● ASSIGNMENT:
Write the data below out again, exactly as each line reads.

● DATA EXTRACT:
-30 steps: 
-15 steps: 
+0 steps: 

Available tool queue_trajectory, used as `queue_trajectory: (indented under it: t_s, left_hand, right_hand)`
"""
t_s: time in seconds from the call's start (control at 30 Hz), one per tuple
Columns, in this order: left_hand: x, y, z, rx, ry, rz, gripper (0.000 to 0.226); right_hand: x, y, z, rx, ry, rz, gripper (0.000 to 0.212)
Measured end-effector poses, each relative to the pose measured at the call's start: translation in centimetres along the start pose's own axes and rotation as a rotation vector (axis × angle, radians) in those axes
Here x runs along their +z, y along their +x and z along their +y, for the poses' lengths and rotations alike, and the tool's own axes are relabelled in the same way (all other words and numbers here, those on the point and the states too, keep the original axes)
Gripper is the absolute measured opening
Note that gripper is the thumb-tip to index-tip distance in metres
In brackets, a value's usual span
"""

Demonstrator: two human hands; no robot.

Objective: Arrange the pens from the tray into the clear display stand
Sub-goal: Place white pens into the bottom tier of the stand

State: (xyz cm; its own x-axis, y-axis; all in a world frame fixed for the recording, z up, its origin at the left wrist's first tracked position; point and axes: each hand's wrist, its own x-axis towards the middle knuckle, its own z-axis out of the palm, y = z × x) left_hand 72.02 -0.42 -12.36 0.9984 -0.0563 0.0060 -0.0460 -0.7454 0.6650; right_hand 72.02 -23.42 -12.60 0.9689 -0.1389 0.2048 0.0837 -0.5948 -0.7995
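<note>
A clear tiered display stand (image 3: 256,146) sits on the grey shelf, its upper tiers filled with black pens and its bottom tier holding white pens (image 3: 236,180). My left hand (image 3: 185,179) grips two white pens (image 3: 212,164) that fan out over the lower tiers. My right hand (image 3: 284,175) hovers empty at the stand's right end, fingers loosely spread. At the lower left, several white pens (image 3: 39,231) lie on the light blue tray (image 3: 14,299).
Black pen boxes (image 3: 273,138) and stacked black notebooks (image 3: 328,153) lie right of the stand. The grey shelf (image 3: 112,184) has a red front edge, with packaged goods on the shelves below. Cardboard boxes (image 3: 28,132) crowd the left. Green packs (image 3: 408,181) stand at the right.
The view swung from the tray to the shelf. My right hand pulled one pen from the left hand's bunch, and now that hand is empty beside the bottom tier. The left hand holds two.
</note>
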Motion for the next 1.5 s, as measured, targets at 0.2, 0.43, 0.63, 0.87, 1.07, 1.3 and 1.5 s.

● RESULT:
-30 steps: 
-15 steps: 
+0 steps: 

Available tool queue_trajectory, used as `queue_trajectory: (indented under it: t_s, left_hand, right_hand)`
"""
t_s: time in seconds from the call's start (control at 30 Hz), one per tuple
Columns, in this order: left_hand: x, y, z, rx, ry, rz, gripper (0.000 to 0.226); right_hand: x, y, z, rx, ry, rz, gripper (0.000 to 0.212)
Measured end-effector poses, each relative to the pose measured at the call's start: translation in centimetres along the start pose's own axes and rotation as a rotation vector (axis × angle, radians) in those axes
Here x runs along their +z, y along their +x and z along their +y, for the poses' lengths and rotations alike, and the tool's own axes are relabelled in the same way (all other words and numbers here, those on the point and the states too, keep the original axes)
Gripper is the absolute measured opening
Note that gripper is the thumb-tip to index-tip distance in metres
In brackets, a value's usual span
"""

Demonstrator: two human hands; no robot.

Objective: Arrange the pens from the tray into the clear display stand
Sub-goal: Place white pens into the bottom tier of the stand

State: (xyz cm; its own x-axis, y-axis; all in a world frame fixed for the recording, z up, its origin at the left wrist's first tracked position; point and axes: each hand's wrist, its own x-axis towards the middle knuckle, its own z-axis out of the palm, y = z × x) left_hand 72.02 -0.42 -12.36 0.9984 -0.0563 0.0060 -0.0460 -0.7454 0.6650; right_hand 72.02 -23.42 -12.60 0.9689 -0.1389 0.2048 0.0837 -0.5948 -0.7995
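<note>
A clear tiered display stand (image 3: 256,146) sits on the grey shelf, its upper tiers filled with black pens and its bottom tier holding white pens (image 3: 236,180). My left hand (image 3: 185,179) grips two white pens (image 3: 212,164) that fan out over the lower tiers. My right hand (image 3: 284,175) hovers empty at the stand's right end, fingers loosely spread. At the lower left, several white pens (image 3: 39,231) lie on the light blue tray (image 3: 14,299).
Black pen boxes (image 3: 273,138) and stacked black notebooks (image 3: 328,153) lie right of the stand. The grey shelf (image 3: 112,184) has a red front edge, with packaged goods on the shelves below. Cardboard boxes (image 3: 28,132) crowd the left. Green packs (image 3: 408,181) stand at the right.
The view swung from the tray to the shelf. My right hand pulled one pen from the left hand's bunch, and now that hand is empty beside the bottom tier. The left hand holds two.
</note>
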Motion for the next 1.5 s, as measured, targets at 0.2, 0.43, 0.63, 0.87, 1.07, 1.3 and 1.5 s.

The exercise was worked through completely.